It’s only human to want long life. Greek legend showered immortality pretty generously on its heroes, and Methuselah, according to the Bible, lived 696 years. But for mere mortals, longevity requires participation.
Anti-aging researchers have finally identified the gene associated with long life. So if we can be patient, drugs are sure to be available.
In the meantime lifestyle changes can give us a boost. For one thing, a healthy diet that includes what science has labeled ‘superfoods‘ should become part of our daily routine.
Ten of the “Superfoods” are:
- Yogurt. Research shows that aging is accelerated by unfriendly bacteria in the intestines. Yogurt seems to destroy such bacteria.
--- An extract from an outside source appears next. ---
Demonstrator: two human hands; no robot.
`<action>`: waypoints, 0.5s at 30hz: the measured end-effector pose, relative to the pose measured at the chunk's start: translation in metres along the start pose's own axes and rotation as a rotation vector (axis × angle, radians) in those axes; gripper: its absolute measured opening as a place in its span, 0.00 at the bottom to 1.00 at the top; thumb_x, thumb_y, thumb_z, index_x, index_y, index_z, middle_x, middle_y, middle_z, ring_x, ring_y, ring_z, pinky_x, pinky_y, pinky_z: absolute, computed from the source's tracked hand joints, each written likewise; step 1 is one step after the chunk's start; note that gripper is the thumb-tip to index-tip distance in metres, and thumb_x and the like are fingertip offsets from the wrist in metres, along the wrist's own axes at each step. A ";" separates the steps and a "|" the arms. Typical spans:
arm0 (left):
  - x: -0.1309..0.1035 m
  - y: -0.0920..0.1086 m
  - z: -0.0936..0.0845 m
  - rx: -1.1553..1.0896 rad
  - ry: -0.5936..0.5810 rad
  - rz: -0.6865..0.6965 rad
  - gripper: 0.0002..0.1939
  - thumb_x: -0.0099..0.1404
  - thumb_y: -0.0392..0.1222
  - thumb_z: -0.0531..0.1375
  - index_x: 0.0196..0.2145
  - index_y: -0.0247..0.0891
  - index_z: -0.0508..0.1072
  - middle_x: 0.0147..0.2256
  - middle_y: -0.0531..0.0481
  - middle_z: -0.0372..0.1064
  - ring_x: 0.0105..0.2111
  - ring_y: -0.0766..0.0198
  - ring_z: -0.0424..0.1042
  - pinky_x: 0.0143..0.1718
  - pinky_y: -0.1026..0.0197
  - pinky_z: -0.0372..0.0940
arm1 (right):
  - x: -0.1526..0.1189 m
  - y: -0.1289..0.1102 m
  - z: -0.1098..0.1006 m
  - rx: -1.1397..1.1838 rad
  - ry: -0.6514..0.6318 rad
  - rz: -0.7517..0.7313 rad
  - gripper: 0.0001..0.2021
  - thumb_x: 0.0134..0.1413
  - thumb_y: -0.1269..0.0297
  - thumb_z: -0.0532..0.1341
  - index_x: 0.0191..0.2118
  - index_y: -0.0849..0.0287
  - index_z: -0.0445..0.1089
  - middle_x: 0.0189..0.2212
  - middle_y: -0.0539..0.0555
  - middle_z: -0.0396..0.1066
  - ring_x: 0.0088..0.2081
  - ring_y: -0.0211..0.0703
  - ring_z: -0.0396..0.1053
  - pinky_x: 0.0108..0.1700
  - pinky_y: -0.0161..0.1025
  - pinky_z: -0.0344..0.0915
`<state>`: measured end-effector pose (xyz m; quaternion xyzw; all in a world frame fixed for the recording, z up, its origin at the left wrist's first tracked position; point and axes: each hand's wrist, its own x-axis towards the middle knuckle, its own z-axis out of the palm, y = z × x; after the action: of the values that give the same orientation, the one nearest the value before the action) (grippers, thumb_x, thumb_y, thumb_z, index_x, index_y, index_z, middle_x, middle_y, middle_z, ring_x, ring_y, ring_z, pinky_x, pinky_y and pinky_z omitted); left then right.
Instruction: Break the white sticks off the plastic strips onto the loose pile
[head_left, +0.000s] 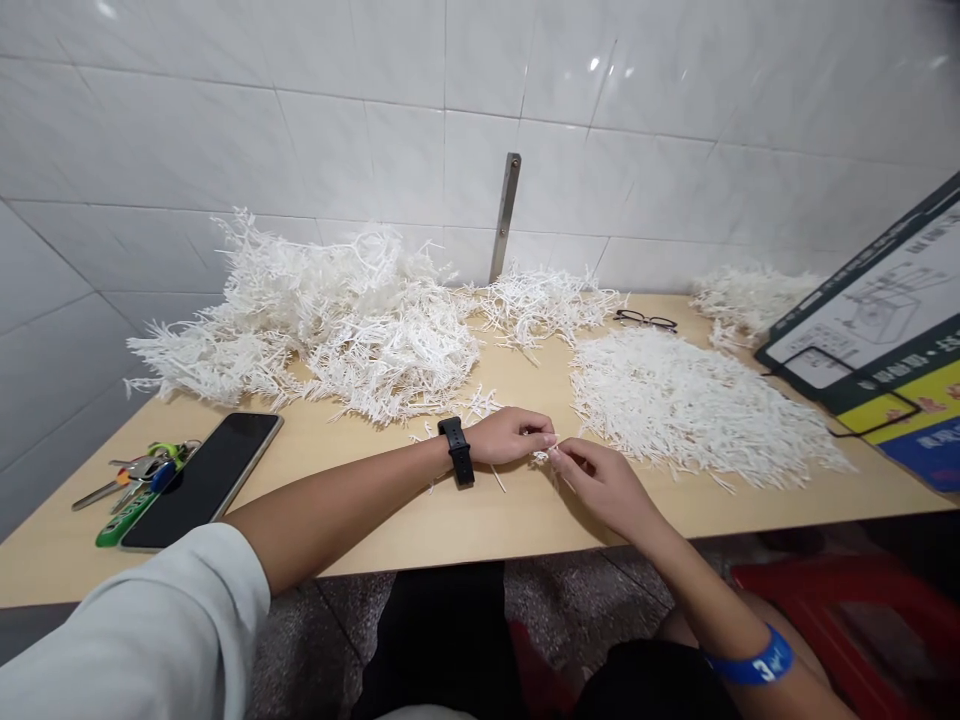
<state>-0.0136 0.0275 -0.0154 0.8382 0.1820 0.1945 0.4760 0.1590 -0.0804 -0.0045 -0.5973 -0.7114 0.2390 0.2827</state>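
My left hand [514,435], with a black watch at its wrist, is closed in a pinch near the table's front edge. Facing it, my right hand [604,485] pinches too, and the fingertips of both nearly meet. Between them shows a small white branched plastic piece [541,456], partly covered by the fingers. Left of my hands rises a large tangled heap of white branched pieces [360,320]. To the right spreads a flatter pile of short white strips [697,405]. A few loose white bits lie beside my left wrist.
A phone [202,485] and keys [139,475] lie on the table [360,520] at left. Glasses [646,320] rest behind the right pile. A printed box [885,330] leans at right. Smaller white heaps [544,300] sit by the tiled wall, near a metal bar [505,215].
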 end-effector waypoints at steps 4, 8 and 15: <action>-0.001 -0.002 -0.002 0.067 -0.124 0.075 0.17 0.68 0.51 0.53 0.31 0.35 0.71 0.27 0.52 0.67 0.29 0.68 0.62 0.33 0.65 0.57 | 0.002 0.000 0.007 0.123 -0.003 0.016 0.19 0.60 0.53 0.52 0.22 0.58 0.64 0.19 0.48 0.61 0.25 0.39 0.59 0.28 0.35 0.55; -0.001 -0.001 0.001 0.054 -0.108 0.065 0.17 0.67 0.50 0.54 0.30 0.35 0.70 0.25 0.53 0.64 0.27 0.68 0.60 0.31 0.66 0.55 | -0.002 -0.003 0.015 0.043 0.120 -0.024 0.16 0.54 0.62 0.53 0.18 0.56 0.52 0.16 0.45 0.52 0.21 0.35 0.53 0.25 0.34 0.49; 0.006 -0.003 -0.006 -0.115 0.419 -0.091 0.18 0.66 0.52 0.53 0.25 0.37 0.60 0.23 0.56 0.56 0.25 0.68 0.58 0.31 0.64 0.58 | -0.008 -0.008 0.006 -0.250 0.388 -0.289 0.14 0.54 0.70 0.53 0.19 0.56 0.53 0.17 0.47 0.57 0.22 0.36 0.56 0.27 0.35 0.52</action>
<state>-0.0117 0.0364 -0.0148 0.7417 0.3033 0.3527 0.4833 0.1504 -0.0894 -0.0045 -0.5545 -0.7458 -0.0125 0.3689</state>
This might explain the longevity of ethnic groups whose diet contains a lot of yogurt. Make sure the label says “active cultures.”
- Cold-water fish, like salmon, mackerel, herring, and sardines contain Omega-3 fatty acids. 2-to-3 servings a week lowers the risk of heart disease, helps fight arthritis, and may possibly slow memory loss. Don’t like fish? Substitute eggs, flax seeds, and walnuts.
- Blueberries contain more antioxidants than any other fruit. One cup a day helps prevent cancer, diabetes and age-related memory loss. Or, if you prefer: strawberries, purple grapes, prunes, and raisins.
- Beans, peas, and lentils are great for your heart, full of antioxidants, low in calories and high in protein and fiber. Black beans have the added bonus of boosting brain power. Eat one cup a day and break a little wind, it doesn’t contribute to greenhouse gases.
- Spinach is a great source of plant based omega-3 and folate, which lowers the risk of heart disease, stroke and osteoporosis. The folate in spinach increases blood flow to the penis. Could this be why Popeye was so addicted to it? Broccoli, bok choy, kale, and romaine lettuce are good too. Eat at least one-half cup a day, cooked.
- Walnuts are the #1 nut source of Omega-3s, anti-inflammatory polyphenols, and proteins. Almonds, peanuts, hazelnuts, and pistachios are good substitutes. Aim for one ounce a day.
- Pumpkin is loaded with iron, fiber, vitamin C, potassium, and beta carotene. A study by the USDA confirmed that subjects absorbed less fat and calories from their food when pumpkin was included in their diet. Not just for pie anymore!
- Tomatoes (red ones) contain lycopene which decreases the risk of bladder, lung, prostrate, skin, and stomach cancers. Serving size, about 8 cherry tomatoes a day. Watermelon, pink grapefruit, persimmon and papaya are good substitutes.
- Both green and black teas contain antioxidant power, but green tea contains the most powerful antioxidants.
- Sprouts are a concentrated source of the living enzymes that are lost when we cook foods. As we age, our body’s ability to produce enzymes declines. In addition, sprouts are a highly nutritious source of protein and vitamin C.